=== Problem statement ===
Without the pictures, extract every line from the start of the material to the line containing "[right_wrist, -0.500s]", both ends included.

[Data under study — start]

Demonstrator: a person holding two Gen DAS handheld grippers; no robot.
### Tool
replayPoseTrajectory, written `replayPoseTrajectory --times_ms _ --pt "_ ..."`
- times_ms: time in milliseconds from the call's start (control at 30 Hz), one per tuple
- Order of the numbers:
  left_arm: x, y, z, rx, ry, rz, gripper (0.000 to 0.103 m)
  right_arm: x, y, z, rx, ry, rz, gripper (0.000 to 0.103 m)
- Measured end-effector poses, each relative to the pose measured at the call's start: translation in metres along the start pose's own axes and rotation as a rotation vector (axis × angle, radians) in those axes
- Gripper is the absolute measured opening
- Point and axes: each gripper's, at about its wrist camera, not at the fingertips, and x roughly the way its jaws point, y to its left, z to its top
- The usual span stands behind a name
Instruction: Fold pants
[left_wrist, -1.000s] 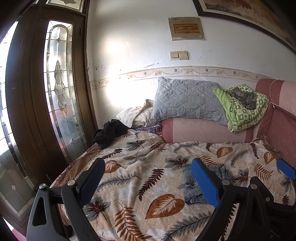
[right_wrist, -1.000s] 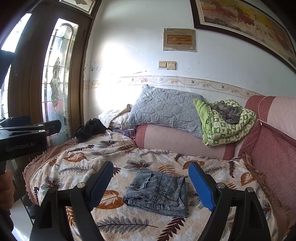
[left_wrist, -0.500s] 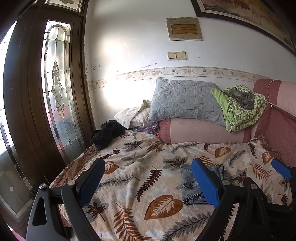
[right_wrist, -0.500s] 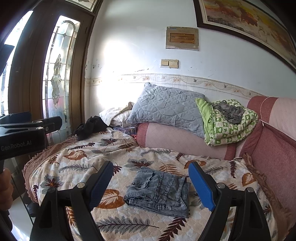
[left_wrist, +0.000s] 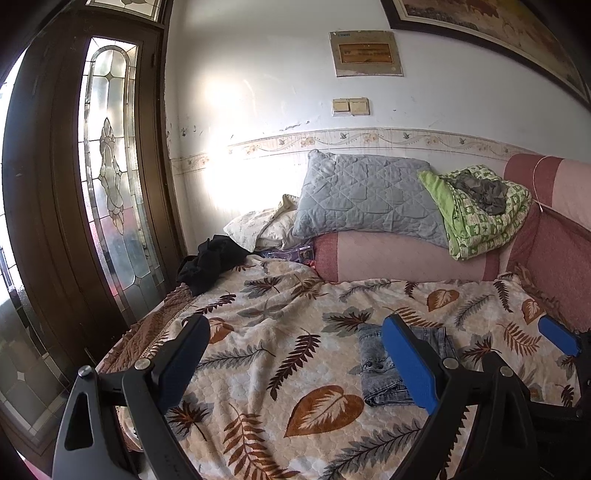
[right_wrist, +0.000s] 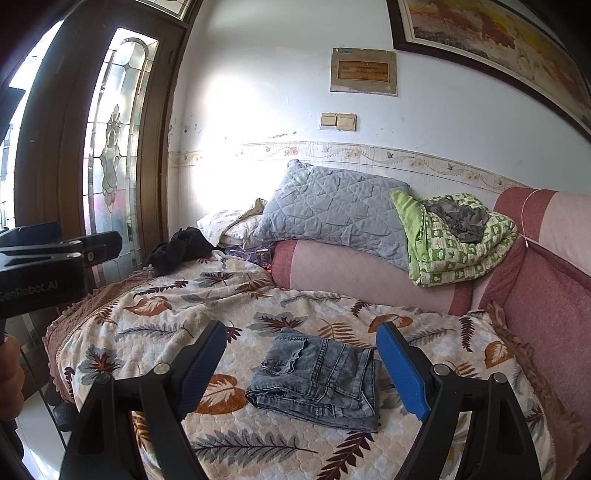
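Closest to me, my left hand-held gripper (left_wrist: 295, 360) hangs over the leaf-print bedspread (left_wrist: 258, 369) with its jaws spread wide and nothing between them. My right hand-held gripper (right_wrist: 301, 363) is just as wide open and empty, held above the bed. Between its fingers I see the jeans (right_wrist: 317, 378) lying folded into a compact rectangle on the bedspread, touched by neither gripper. From the left camera the jeans (left_wrist: 380, 369) sit partly behind my blue finger pad (left_wrist: 408, 363). Further back, a black garment (right_wrist: 181, 247) is bunched near the bed's far left corner. Against the wall rest a grey quilted pillow (right_wrist: 332, 214) and a green folded blanket (right_wrist: 454, 243).
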Motion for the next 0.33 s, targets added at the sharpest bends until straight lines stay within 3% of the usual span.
replayPoseTrajectory --times_ms 333 --pt "0.012 -0.001 -0.003 -0.011 0.011 -0.034 0.095 0.012 0.000 -0.005 0.005 0.021 0.005 0.086"
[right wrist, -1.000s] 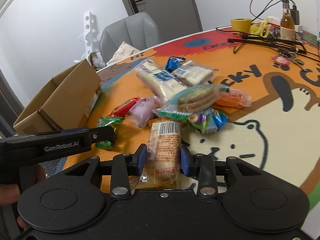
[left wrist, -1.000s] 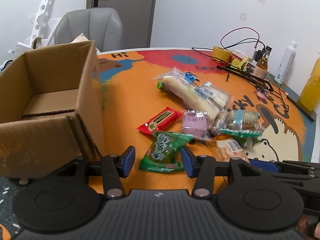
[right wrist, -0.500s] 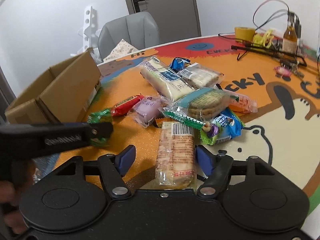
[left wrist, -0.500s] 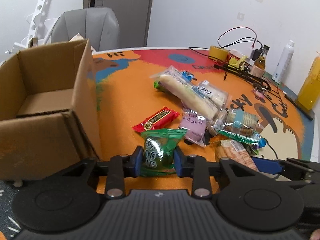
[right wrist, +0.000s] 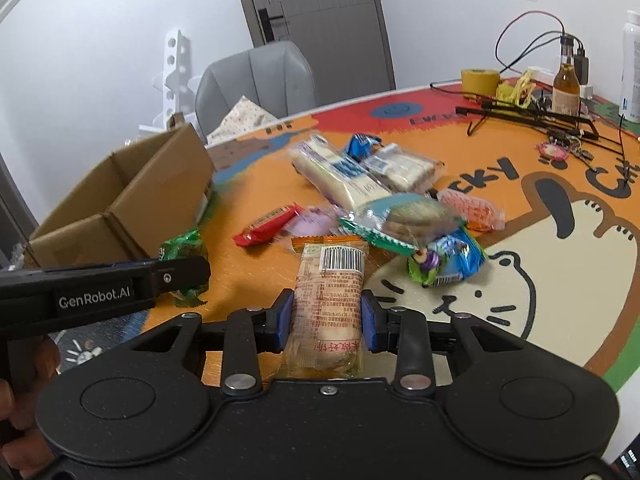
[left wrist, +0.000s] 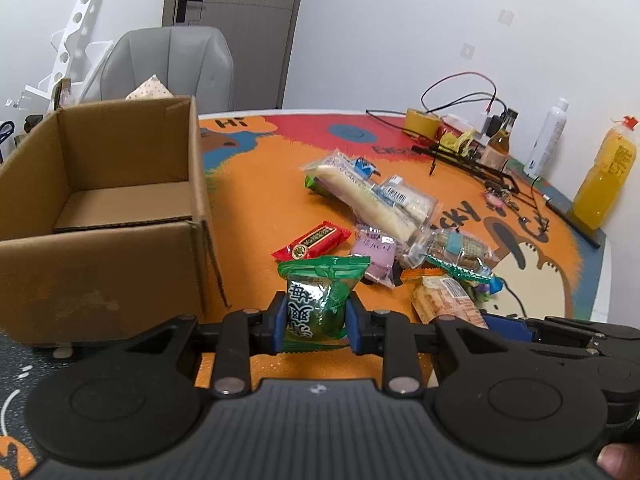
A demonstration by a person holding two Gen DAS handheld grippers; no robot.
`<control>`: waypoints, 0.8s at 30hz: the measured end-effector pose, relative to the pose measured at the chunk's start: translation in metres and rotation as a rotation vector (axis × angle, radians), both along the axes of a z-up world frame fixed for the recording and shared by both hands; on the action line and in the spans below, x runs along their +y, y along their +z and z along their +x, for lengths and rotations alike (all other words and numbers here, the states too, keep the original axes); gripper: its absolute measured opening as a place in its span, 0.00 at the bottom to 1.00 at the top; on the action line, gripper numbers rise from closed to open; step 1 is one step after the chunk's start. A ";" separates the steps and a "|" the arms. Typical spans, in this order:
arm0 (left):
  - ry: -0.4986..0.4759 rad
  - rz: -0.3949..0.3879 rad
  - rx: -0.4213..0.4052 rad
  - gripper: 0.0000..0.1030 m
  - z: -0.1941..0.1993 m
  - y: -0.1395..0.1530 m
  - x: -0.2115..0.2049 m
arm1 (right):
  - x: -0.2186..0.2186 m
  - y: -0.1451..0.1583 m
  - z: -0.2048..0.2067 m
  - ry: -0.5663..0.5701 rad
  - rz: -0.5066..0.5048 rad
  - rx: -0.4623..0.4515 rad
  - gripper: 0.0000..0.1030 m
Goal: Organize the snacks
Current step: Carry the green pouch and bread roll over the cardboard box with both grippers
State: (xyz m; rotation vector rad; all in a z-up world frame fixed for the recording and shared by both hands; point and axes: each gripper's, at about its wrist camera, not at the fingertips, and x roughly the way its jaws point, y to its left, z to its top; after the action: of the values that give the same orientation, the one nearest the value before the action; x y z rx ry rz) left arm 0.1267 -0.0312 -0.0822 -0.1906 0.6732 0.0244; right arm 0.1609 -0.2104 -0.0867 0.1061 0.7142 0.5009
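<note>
My left gripper (left wrist: 316,316) is shut on a green snack packet (left wrist: 320,292), held just above the orange table mat (left wrist: 248,200). To its left, an open cardboard box (left wrist: 120,152) shows a bare floor. My right gripper (right wrist: 326,320) has its jaws closing on a beige barcoded biscuit packet (right wrist: 328,292), and the pads touch its sides. The left gripper (right wrist: 176,276) with the green packet (right wrist: 182,246) shows at the right wrist view's left. Loose snacks lie beyond: a red bar (left wrist: 312,240), a purple packet (left wrist: 376,252) and a long white cake (left wrist: 360,196).
At the table's far right stand a yellow juice bottle (left wrist: 604,184), a white bottle (left wrist: 546,140), a brown bottle (left wrist: 498,146), a tape roll (left wrist: 420,124) and tangled cables (left wrist: 480,164). A grey chair (left wrist: 168,68) stands behind the box. The table's edge curves close on the right.
My left gripper shut on the green packet and raised it off the mat. The right gripper opened wide, then came back in against the beige packet.
</note>
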 end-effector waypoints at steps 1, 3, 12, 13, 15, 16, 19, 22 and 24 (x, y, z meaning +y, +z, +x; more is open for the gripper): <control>0.000 -0.001 -0.006 0.28 -0.003 0.002 0.001 | 0.000 0.002 -0.002 0.000 0.008 -0.003 0.32; -0.004 0.005 -0.012 0.28 -0.007 0.006 0.000 | 0.002 0.006 -0.005 0.001 0.012 -0.015 0.32; -0.005 0.002 -0.071 0.28 -0.028 0.025 0.011 | 0.006 0.029 -0.015 -0.006 0.044 -0.067 0.32; -0.004 0.002 -0.077 0.28 -0.029 0.027 0.012 | 0.007 0.031 -0.015 -0.006 0.047 -0.071 0.32; 0.001 0.005 -0.090 0.28 -0.032 0.032 0.016 | 0.009 0.035 -0.015 -0.006 0.049 -0.078 0.32; 0.004 0.006 -0.096 0.28 -0.033 0.035 0.018 | 0.011 0.038 -0.015 -0.003 0.050 -0.083 0.32; 0.010 0.012 -0.114 0.28 -0.035 0.043 0.024 | 0.016 0.044 -0.013 0.007 0.057 -0.096 0.32; 0.016 0.017 -0.131 0.28 -0.035 0.050 0.028 | 0.022 0.049 -0.010 0.018 0.063 -0.103 0.32; 0.022 0.020 -0.142 0.28 -0.035 0.055 0.032 | 0.027 0.051 -0.008 0.024 0.066 -0.104 0.32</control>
State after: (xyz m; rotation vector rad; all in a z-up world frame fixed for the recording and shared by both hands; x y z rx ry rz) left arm 0.0914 0.0010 -0.0271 -0.1788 0.5288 0.0385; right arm 0.1531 -0.1838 -0.0357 0.1326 0.5980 0.5497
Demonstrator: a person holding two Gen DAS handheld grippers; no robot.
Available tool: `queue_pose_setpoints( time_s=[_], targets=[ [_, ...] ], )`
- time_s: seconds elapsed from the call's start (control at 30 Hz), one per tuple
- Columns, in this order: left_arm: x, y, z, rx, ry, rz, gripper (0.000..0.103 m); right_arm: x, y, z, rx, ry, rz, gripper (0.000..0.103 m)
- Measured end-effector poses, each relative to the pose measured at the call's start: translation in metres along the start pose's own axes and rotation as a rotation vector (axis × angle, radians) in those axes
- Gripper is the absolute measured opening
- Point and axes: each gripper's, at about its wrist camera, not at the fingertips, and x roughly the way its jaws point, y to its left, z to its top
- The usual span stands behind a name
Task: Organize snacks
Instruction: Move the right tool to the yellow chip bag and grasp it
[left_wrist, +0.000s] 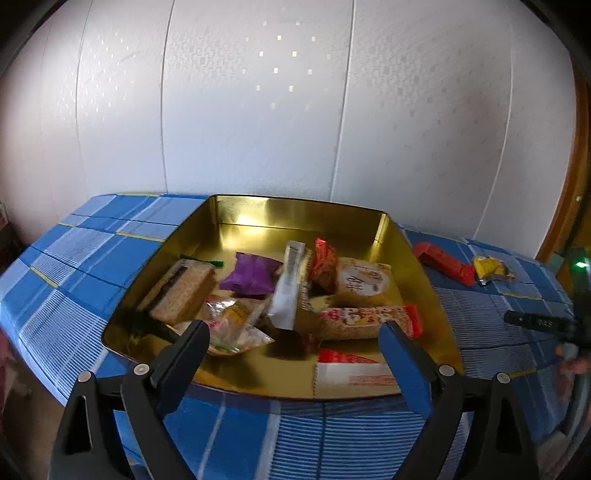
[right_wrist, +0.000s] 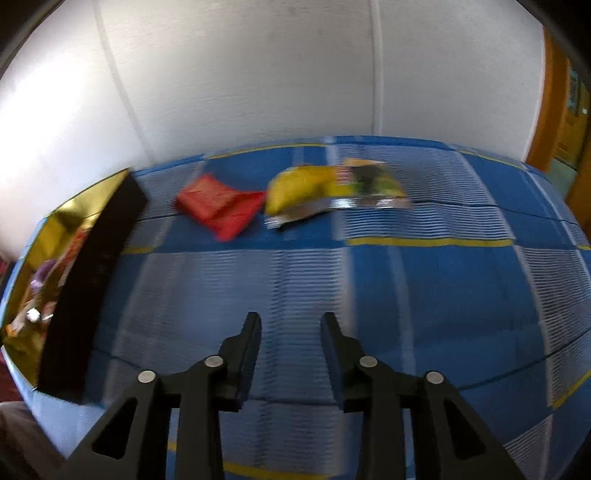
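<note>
A gold tin box (left_wrist: 236, 218) sits on the blue plaid table and holds several snack packets, among them a purple packet (left_wrist: 251, 275) and a round biscuit pack (left_wrist: 364, 282). My left gripper (left_wrist: 295, 336) is open and empty, hovering over the box's near edge. A red packet (left_wrist: 443, 263) and a yellow packet (left_wrist: 489, 266) lie on the cloth right of the box. In the right wrist view the red packet (right_wrist: 221, 205) and yellow packet (right_wrist: 325, 188) lie ahead of my right gripper (right_wrist: 291, 321), which is open and empty above the cloth. The box's dark outer wall (right_wrist: 92, 280) is at left.
A white panelled wall (left_wrist: 258, 110) stands behind the table. A wooden door frame (right_wrist: 554, 96) is at the far right. My right gripper shows in the left wrist view (left_wrist: 543, 323) at the right edge. The blue plaid cloth (right_wrist: 406, 288) covers the table.
</note>
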Motion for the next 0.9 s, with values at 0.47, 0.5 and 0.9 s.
queue_pose_setpoints(
  time_s=[0.47, 0.5, 0.9],
  targets=[
    [0.000, -0.022, -0.007, 0.062, -0.003, -0.030, 0.096, 0.032, 0.006, 0.122, 0.053, -0.085, -0.199, 0.060],
    [0.001, -0.022, -0.007, 0.060, -0.002, -0.030, 0.096, 0.042, 0.011, 0.125, 0.032, -0.074, -0.223, 0.060],
    [0.004, -0.026, -0.007, 0.055, 0.002, -0.041, 0.096, 0.041, -0.005, 0.080, -0.111, -0.076, -0.221, 0.060]
  ],
)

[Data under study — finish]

=== Result ===
Demonstrator: a person holding two Gen DAS handheld grippers; no robot.
### Tool
replayPoseTrajectory, written `replayPoseTrajectory --times_ms _ --pt "_ ..."`
- times_ms: time in milliseconds from the call's start (control at 30 Hz), one per tuple
- Order of the numbers:
  left_arm: x, y, z, rx, ry, rz, gripper (0.000 to 0.103 m)
  right_arm: x, y, z, rx, ry, rz, gripper (0.000 to 0.103 m)
- Measured end-effector poses, each relative to the pose measured at the call's start: translation in metres along the start pose's own axes and rotation as a rotation vector (axis × angle, radians) in those axes
- Gripper is the absolute measured opening
- Point and axes: each gripper's, at about its wrist camera, not at the fingertips, and x roughly the way its jaws point, y to its left, z to its top
- The usual span stands behind a name
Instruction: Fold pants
[left_wrist, -1.000s] 
[right_wrist, -1.000s] 
[left_wrist, -0.500s] 
[right_wrist, -0.500s] 

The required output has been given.